From the listing below, output only the lines starting at the line that has "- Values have" and ending at the line that has "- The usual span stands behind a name", exactly as they appear, ends included.

- Data extract -
# # #

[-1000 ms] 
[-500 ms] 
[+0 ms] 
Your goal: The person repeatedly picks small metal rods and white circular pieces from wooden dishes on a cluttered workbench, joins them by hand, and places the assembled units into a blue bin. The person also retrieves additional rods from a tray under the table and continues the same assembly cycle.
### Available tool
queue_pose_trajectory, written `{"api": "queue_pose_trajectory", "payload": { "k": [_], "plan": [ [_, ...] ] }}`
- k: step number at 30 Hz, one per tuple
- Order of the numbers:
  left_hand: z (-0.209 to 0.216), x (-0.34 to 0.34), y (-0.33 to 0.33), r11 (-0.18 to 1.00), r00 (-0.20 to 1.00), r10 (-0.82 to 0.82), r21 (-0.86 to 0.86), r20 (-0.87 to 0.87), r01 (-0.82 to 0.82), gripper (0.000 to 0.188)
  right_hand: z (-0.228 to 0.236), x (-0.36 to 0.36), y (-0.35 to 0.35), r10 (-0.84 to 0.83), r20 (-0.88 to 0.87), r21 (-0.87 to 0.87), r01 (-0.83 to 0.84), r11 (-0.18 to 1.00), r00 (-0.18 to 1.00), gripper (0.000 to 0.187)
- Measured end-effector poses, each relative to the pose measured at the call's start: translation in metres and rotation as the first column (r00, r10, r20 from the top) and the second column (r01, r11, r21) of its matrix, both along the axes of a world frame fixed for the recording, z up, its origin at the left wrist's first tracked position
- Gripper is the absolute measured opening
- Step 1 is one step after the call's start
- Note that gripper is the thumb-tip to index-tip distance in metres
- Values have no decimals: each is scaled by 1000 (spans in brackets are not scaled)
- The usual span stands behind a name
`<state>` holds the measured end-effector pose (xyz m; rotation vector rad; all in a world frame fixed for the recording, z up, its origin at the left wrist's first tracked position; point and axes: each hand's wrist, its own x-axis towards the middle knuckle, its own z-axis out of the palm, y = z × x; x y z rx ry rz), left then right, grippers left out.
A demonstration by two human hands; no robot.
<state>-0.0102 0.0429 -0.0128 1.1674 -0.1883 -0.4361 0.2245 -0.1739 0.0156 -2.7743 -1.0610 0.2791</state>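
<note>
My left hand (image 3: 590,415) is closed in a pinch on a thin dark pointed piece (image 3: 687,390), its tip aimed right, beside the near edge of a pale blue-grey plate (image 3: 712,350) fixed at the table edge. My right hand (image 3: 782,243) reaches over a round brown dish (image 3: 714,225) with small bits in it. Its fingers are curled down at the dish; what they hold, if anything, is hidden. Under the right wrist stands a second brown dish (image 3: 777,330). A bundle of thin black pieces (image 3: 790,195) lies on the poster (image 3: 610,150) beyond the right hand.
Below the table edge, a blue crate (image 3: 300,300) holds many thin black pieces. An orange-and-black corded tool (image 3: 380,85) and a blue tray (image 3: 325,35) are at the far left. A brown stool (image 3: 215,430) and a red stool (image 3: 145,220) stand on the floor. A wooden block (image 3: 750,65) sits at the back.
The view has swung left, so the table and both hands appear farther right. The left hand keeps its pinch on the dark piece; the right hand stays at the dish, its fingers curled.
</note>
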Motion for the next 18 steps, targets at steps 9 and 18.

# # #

- Final answer -
- Values have no decimals: each is scaled by 1000 (spans in brackets are not scaled)
- The usual span stands behind a name

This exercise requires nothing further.